Polska
Profanacja Znaku Polski Walczącej na manifestacji „Czarny piątek” [FOTO]
Dziś w trakcie warszawskiego marszu w ramach „Czarnego piątku”, organizowanego przez Ogólnopolski Strajk Kobiet doszło do profanacji Znaku Polski Walczącej. Przypomnijmy, że symbol jest chroniony ustawą z czerwca 2014 roku i stanowi dobro ogólnonarodowe.
W całej Polsce odbywają się manifestacje, których uczestnicy wyrażają swój sprzeciw wobec dalszych prac nad obywatelskim projektem zaostrzającym prawo aborcyjne, którego autorem jest komitet „Zatrzymaj aborcję”. Projekt został pozytywnie zaopiniowany przez sejmową Komisję Sprawiedliwości i Praw Człowieka. „Czarny piątek” rozpoczął się marszem o godzinie 15.00 sprzed siedziby kurii metropolitalnej przy Miodowej 17/19, następnie o 16.00 protesty przeniosły się pod Sejm RP, a o 18.00 manifestacja przeniosła się pod siedzibę Prawa i Sprawiedliwości przy ulicy Nowogrodzkiej.
Anna Smoleńska ps.”Hania” i Znak Polski Walczącej
Znak Polski Walczącej w kształcie kotwicy, stał się symbolem nadziei na odzyskanie niepodległości Polski okupowanej przez nazistowskie Niemcy. Powszechnie stosowany w czasie II wojny światowej. Jego autorem była łączniczka, uczestniczka akcji Małego Sabotażu „Wawra”. Opiekowała się rodzinami aresztowanych i dostarczała im grypsy z Pawiaka. Należała do „Kuźnicy Harcerskiej”. Od początku 1942 była łączniczką w Wydziale Propagandy Bieżącej Biura Informacji i Propagandy (BIP) Komendy Głównej Związku Walki Zbrojnej – Armii Krajowej. W 1942 wygrała konkurs Biura Informacji i Propagandy na znak Polski Podziemnej projektem kotwicy – Znaku Polski Walczącej.
3 listopada 1942 aresztowało Annę Smoleńską wraz z rodzicami, siostrą i bratem z żoną. Po osadzeniu na Pawiaku mimo ciężkiego śledztwa nie wydała nikogo. Wywieziona z Pawiaka transportem 26 listopada 1942 do obozu koncentracyjnego Auschwitz, gdzie otrzymała numer obozowy 26008. Zmarła na tyfus, w Auschwitz zginęło również troje członków jej rodziny. Ojciec, po ciężkim śledztwie został rozstrzelany przez Gestapo w ruinach getta 7 maja 1943.
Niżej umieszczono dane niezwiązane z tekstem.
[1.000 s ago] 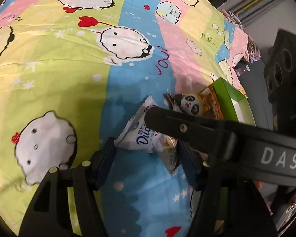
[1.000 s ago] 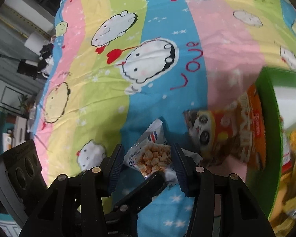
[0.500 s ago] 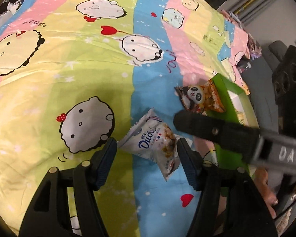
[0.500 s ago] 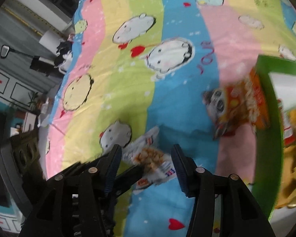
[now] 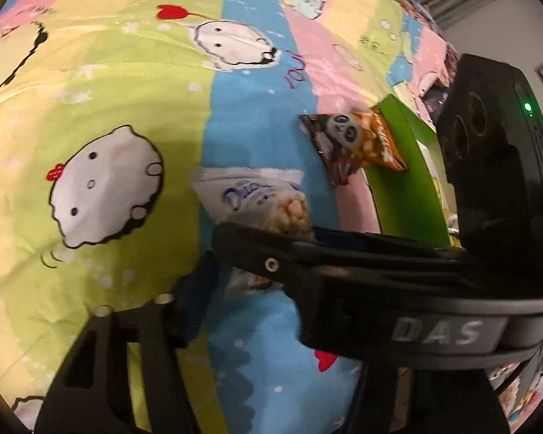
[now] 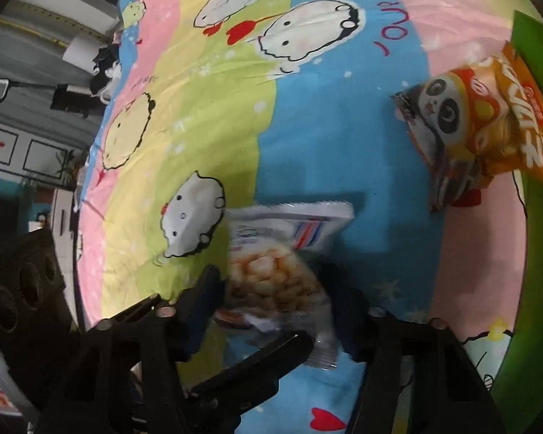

Znak Polski Walczącej prawnie chroniony
W czerwcu 2014 Sejm uchwalił ustawę o ochronie Znaku Polski Walczącej. Zgodnie z art. 1 ustawy znak, będący symbolem walki polskiego narodu z niemieckim agresorem i okupantem podczas II wojny światowej, stanowi dobro ogólnonarodowe i podlega ochronie należnej historycznej spuściźnie Rzeczypospolitej Polskiej. Otaczanie Znaku Polski Walczącej czcią i szacunkiem stało się prawem i obowiązkiem każdego obywatela Rzeczypospolitej Polskiej, a jego publiczne znieważanie podlega karze grzywny (art. 2 i 3 ustawy). Ustawa została podpisana przez prezydenta RP Bronisława Komorowskiego 30 lipca w Parku Wolności przy Muzeum Powstania Warszawskiego podczas spotkania z powstańcami z okazji 70. rocznicy wybuchu walk.
Interpretacja tego przepisu bywa jednak różna. Jak informuje TVN, w maju zeszłego roku kielecki sąd skazał jedną z organizatorek Czarnego Protestu na dwa tysiące zł grzywny za znieważenie znaku Polski Walczącej. W tym przypadku chodziło o umieszczenie w podstawie kotwicy dwóch kropek, symbolizujących piersi kobiety. W lutym szczeciński sąd uniewinnił w podobnej sprawie inną uczestniczkę Czarnego Protestu. Z kolei w Sądzie Rejonowym dla Warszawy-Śródmieścia (sprawa o znak Polski Walczącej, z dodanymi na końcach kotwicy symbolami płci oraz hasłem „Nie-podległa”) działacze Zielonych zostali prawomocnie uniewinnieni od zarzutu znieważenia znaku Polski Walczącej. Sąd odwoławczy uznał w tej sprawie, że nie doszło do znieważenia symbolu narodowego.